Tomahawk Trail—Chuck Connors, Susan Cummings, George Neise, Harry Dean Stanton (1957; Dir: Lesley Selander)
Clunky writing distinguishes this B western about a beleaguered cavalry patrol in Apache country. The two conflicts: (a) an inexperienced, incompetent (and out of his head) lieutenant (George Neise) with the patrol in danger among Mescalero Apaches; and (b) Apache chief Victorio’s daughter (Lisa Montell) captured by the patrol. Experienced sergeant Wade McCoy (Chuck Connors) has to take over, although some members of the patrol question his authority and he has the spectre of a court martial hanging over him (a la The Caine Mutiny). McCoy gets them back to the post without horses, only to find all the personnel there slaughtered and the well water salted. At the post they have to hold off an attack by Victorio’s superior forces, until the fight is resolved when his daughter returns to the Apaches. The lieutenant is killed in the defense.

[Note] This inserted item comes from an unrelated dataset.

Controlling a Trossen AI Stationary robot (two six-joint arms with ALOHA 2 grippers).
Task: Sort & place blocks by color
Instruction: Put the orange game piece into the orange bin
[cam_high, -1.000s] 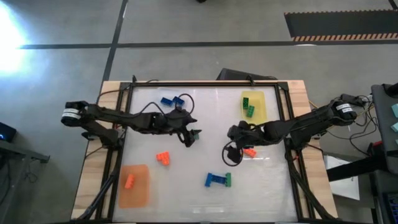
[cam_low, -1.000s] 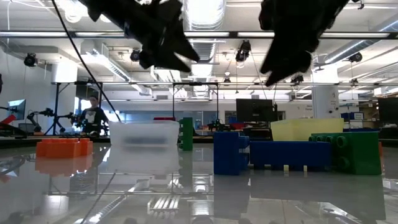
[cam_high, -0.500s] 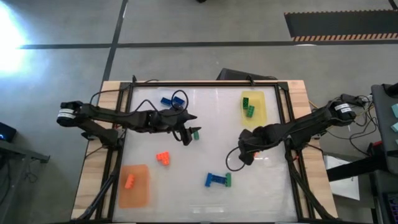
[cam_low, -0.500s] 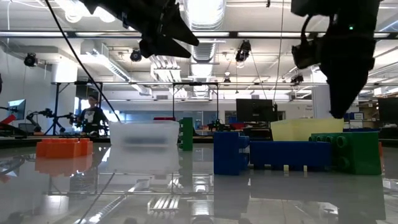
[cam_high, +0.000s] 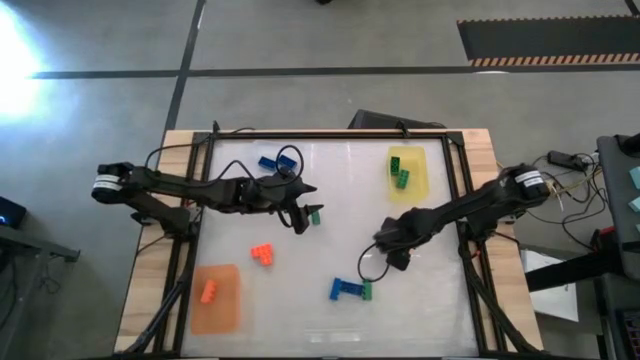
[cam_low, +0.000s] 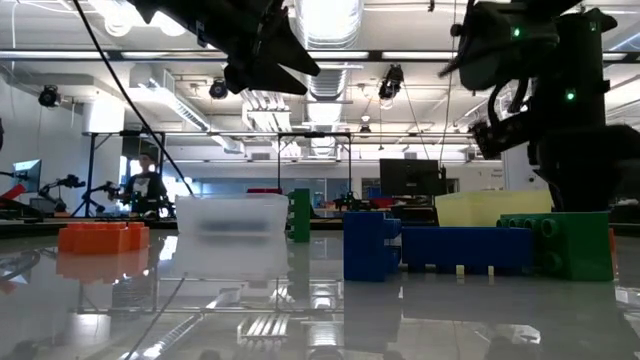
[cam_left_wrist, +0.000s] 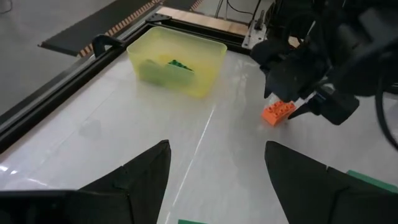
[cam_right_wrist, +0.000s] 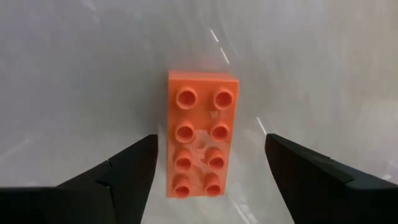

Susan Cummings plays Ellen Carter from Philadelphia; when she dons a military uniform out of necessity, it looks suspiciously tailored to her form (much as Joanne Dru looked good in military garb in She Wore a Yellow Ribbon). A young Harry Dean Stanton (billed as Dean Stanton) plays the disabled lieutenant’s orderly. The movie uses an actual Indian actor (Eddie Little Sky) as Johnny Dogwood, the patrol’s Apache scout. Filmed around Kanab in southern Utah, in black and white. Short, at only 60 minutes.

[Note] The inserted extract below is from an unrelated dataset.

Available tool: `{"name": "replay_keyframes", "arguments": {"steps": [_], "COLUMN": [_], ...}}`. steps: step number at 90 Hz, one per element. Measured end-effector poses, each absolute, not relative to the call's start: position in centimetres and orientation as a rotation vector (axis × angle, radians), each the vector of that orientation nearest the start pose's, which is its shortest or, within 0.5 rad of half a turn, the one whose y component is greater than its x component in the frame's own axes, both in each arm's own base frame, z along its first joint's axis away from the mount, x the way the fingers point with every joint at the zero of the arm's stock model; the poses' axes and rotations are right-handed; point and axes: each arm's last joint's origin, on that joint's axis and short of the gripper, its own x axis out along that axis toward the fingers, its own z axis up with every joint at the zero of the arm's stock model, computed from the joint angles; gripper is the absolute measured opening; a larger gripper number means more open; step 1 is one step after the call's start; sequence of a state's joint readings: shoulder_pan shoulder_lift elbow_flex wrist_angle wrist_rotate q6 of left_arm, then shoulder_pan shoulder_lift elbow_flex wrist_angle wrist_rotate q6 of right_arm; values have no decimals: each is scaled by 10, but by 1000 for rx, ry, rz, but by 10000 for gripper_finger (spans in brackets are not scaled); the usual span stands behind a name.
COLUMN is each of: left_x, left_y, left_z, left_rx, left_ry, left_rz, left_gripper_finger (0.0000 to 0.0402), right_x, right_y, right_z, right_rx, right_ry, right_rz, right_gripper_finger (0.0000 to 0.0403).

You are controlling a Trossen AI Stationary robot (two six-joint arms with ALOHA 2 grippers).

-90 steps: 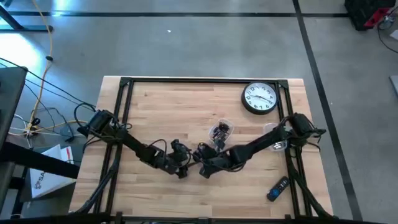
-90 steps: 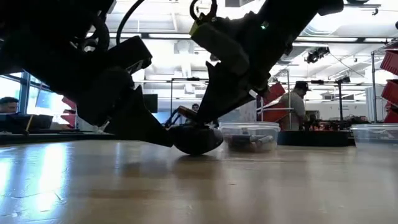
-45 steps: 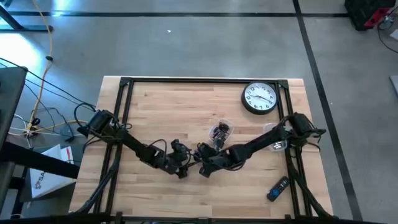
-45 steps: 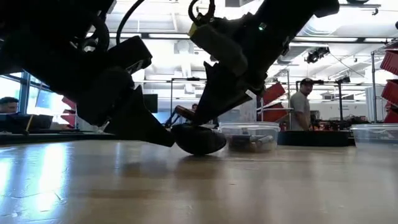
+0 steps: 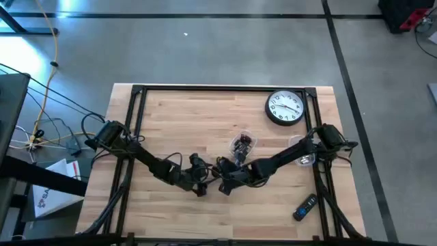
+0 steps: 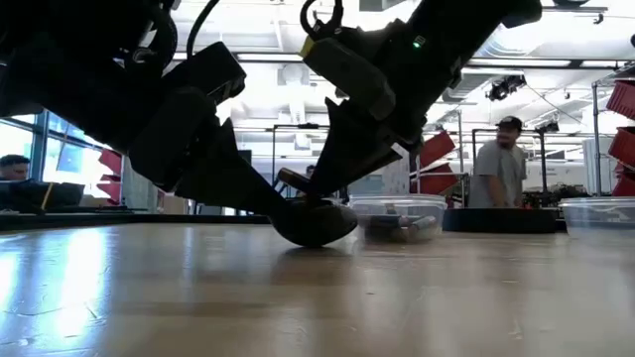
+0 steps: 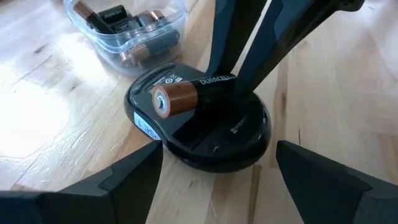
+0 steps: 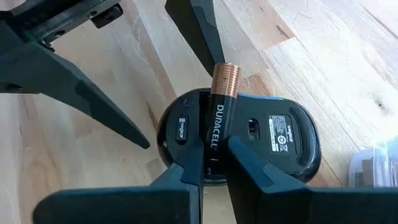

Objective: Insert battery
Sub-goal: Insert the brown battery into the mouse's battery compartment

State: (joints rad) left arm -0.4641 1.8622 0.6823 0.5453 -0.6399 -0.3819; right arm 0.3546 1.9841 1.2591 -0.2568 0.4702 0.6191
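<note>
1. The right gripper (image 8: 208,163) is pinching the battery (image 8: 219,112) by its black end. The copper end pokes up, tilted over the open bay of the upturned mouse (image 8: 273,140), which lies on the table (image 5: 205,116) near its front middle.
2. The left gripper (image 7: 217,165) is spread wide with a finger on either side of the mouse; whether the fingers touch it, I cannot tell.
3. My read: the battery is small, stiff and smooth, so it could swivel in that end grip. Holding nearer the middle would steady it.
4. The mouse looks light and slick and could skid under a push, hence the bracing.
5. The battery reads "DURACELL". The mouse's label is too small to read.
6. A clear tub (image 7: 127,28) of spare batteries sits just beyond.
</note>
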Motion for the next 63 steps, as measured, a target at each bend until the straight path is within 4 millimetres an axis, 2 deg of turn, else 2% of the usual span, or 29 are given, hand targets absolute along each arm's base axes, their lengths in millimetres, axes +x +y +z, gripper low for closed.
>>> {"name": "replay_keyframes", "arguments": {"steps": [28, 63], "left_x": [292, 292], "left_y": [-127, -127], "left_z": [99, 99], "left_rx": [-37, -29], "left_ry": [499, 500], "left_rz": [266, 263], "left_gripper_finger": [296, 296], "right_x": [386, 385], "right_y": [128, 128], "right_z": [138, 137], "right_rx": [177, 172], "right_ry": [823, 828], "right_rz": [-357, -360], "right_gripper_finger": [39, 55]}}
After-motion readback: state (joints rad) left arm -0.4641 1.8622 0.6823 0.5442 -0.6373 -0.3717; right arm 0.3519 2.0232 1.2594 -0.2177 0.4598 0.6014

Revolt at Fort Laramie—John Dehner, Gregg Palmer, Frances Helm (1957; Dir: Lesley Selander)
Generally, this is a decent late black-and-white B western curiously lacking in star power. The Civil War is starting back east, and the garrison at Fort Laramie is (a) facing its own problems with Red Cloud and (b) trying to sort out where the individual loyalties of the soldiers will lie in the conflict between the states. Major Seth Bradner (John Dehner) is from Virginia, with southern sympathies. Second-in-command Capt. James Tenslip (Gregg Palmer) is a northerner, in love with Bradner’s niece Melissa (Frances Helm). The soldiers appear equally split between north and south, although historically southerners tended (and still tend) to take to a career in the military more than northerners. A too-venal-seeming Jean Selignac (supposedly a half-Sioux, played by Don Gordon) is a scout whose own loyalties are in question for different reasons. Dehner is fine; Palmer is fairly forgettable; Helm is okay. Filmed in Kanab, Utah. Look for an uncredited Harry Dean Stanton as a southern-leaning private. Short, at 73 minutes.